DESCRIPTION OF THE TASK
The line with "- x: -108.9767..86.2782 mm", the line with "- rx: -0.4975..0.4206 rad", and all lines between them in the material below: return these exactly, and no others.
════════════════
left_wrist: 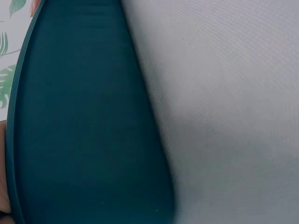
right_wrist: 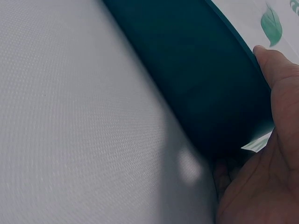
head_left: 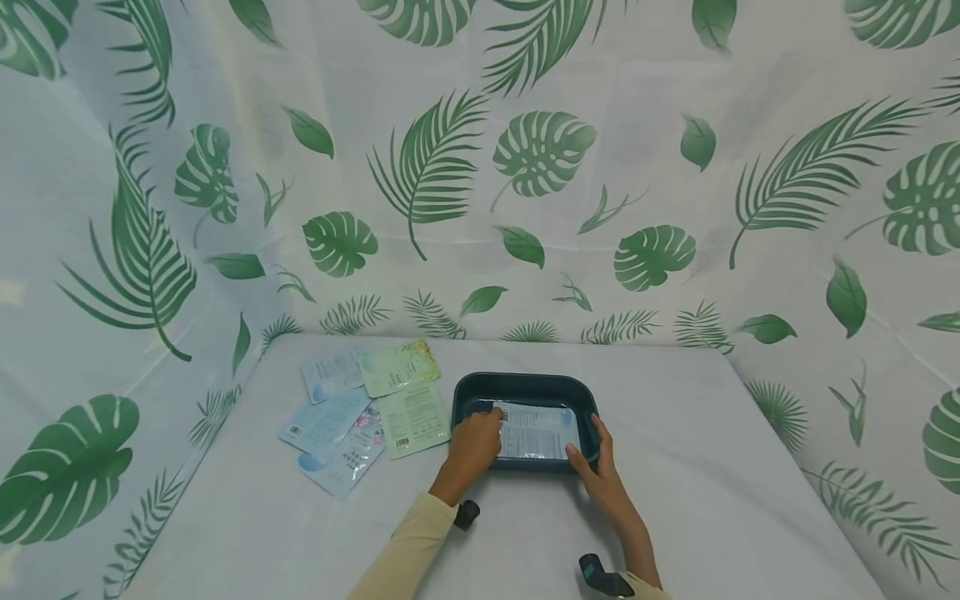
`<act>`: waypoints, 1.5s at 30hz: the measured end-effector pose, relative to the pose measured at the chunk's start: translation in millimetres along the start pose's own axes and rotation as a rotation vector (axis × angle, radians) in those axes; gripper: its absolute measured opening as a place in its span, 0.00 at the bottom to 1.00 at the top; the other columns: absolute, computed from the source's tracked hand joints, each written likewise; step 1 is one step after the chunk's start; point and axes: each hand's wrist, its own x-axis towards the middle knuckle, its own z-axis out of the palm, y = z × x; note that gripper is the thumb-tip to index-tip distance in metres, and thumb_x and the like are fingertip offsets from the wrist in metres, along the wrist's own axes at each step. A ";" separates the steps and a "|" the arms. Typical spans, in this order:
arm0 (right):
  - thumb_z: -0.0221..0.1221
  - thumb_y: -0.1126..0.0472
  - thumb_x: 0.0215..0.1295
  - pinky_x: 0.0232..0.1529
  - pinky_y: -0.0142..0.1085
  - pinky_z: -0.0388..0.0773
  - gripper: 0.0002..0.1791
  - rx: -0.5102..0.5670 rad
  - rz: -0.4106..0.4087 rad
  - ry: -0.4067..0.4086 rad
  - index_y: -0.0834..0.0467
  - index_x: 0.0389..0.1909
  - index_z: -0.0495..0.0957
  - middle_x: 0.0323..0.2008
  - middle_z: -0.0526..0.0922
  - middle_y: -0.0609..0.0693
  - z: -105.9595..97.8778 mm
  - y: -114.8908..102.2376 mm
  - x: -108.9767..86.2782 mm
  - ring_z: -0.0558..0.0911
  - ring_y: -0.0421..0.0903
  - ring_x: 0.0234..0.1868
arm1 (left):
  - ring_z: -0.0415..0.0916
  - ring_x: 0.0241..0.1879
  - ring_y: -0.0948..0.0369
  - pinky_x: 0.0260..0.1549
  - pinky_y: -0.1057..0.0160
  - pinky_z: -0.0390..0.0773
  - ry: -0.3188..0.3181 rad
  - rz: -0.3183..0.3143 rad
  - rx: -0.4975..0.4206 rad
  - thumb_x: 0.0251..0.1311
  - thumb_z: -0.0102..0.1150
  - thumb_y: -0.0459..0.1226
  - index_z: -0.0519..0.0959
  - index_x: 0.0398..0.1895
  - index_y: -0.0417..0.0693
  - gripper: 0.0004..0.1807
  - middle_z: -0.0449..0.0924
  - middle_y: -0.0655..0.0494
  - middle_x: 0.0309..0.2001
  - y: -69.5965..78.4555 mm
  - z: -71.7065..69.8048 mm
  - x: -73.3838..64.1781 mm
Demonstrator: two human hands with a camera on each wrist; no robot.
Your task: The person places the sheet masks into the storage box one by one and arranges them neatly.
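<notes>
A dark teal rectangular tray sits on the white-covered table. Inside it lies a pale blue and white face mask packet, printed side up. My left hand reaches over the tray's front left, its curled fingers pinching the packet's left end. With my right hand I grip the tray's front right corner, thumb at the rim and fingers along the outer side. In the right wrist view the right hand holds the tray wall. The left wrist view shows mostly the tray's front wall.
Left of the tray several flat packets overlap on the table: a green-yellow one, a pale green one and blue ones. A leaf-printed cloth stands behind and at both sides.
</notes>
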 end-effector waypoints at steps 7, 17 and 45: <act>0.50 0.43 0.72 0.69 0.68 0.38 0.44 -0.005 -0.007 0.008 0.41 0.77 0.32 0.78 0.31 0.59 0.2 -0.8 -0.1 0.35 0.66 0.77 | 0.70 0.21 0.65 0.18 0.68 0.64 -0.023 -0.010 -0.017 0.58 0.64 0.31 0.82 0.51 0.49 0.16 0.87 0.53 0.39 1.1 0.5 1.6; 0.50 0.43 0.72 0.70 0.67 0.37 0.45 -0.003 -0.009 0.012 0.43 0.77 0.32 0.78 0.31 0.60 1.3 -0.2 0.4 0.35 0.65 0.77 | 0.71 0.23 0.64 0.19 0.66 0.67 -0.014 -0.044 -0.032 0.58 0.63 0.31 0.81 0.50 0.49 0.16 0.86 0.52 0.39 1.7 1.0 1.1; 0.50 0.46 0.73 0.70 0.67 0.38 0.43 0.007 -0.028 0.031 0.46 0.78 0.33 0.78 0.33 0.61 3.0 1.9 -0.7 0.36 0.66 0.77 | 0.76 0.19 0.63 0.15 0.66 0.69 0.054 -0.032 0.022 0.65 0.58 0.35 0.82 0.44 0.44 0.08 0.86 0.51 0.31 0.6 6.8 -2.3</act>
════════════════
EXERCISE ANSWER
  - x: -108.9767..86.2782 mm
  - ring_z: -0.0558..0.0911
  - ring_y: -0.0421..0.0903
  - ring_x: 0.0234..0.1868
arm1 (left):
  - ring_z: -0.0415..0.0916
  - ring_x: 0.0241..0.1879
  - ring_y: -0.0948..0.0369
  - pinky_x: 0.0260..0.1549
  - pinky_y: -0.1057..0.0160
  - pinky_z: -0.0390..0.0773
  - ry: -0.3188..0.3181 rad
  - rz: -0.3183..0.3143 rad
  - rx: -0.4975..0.4206 rad

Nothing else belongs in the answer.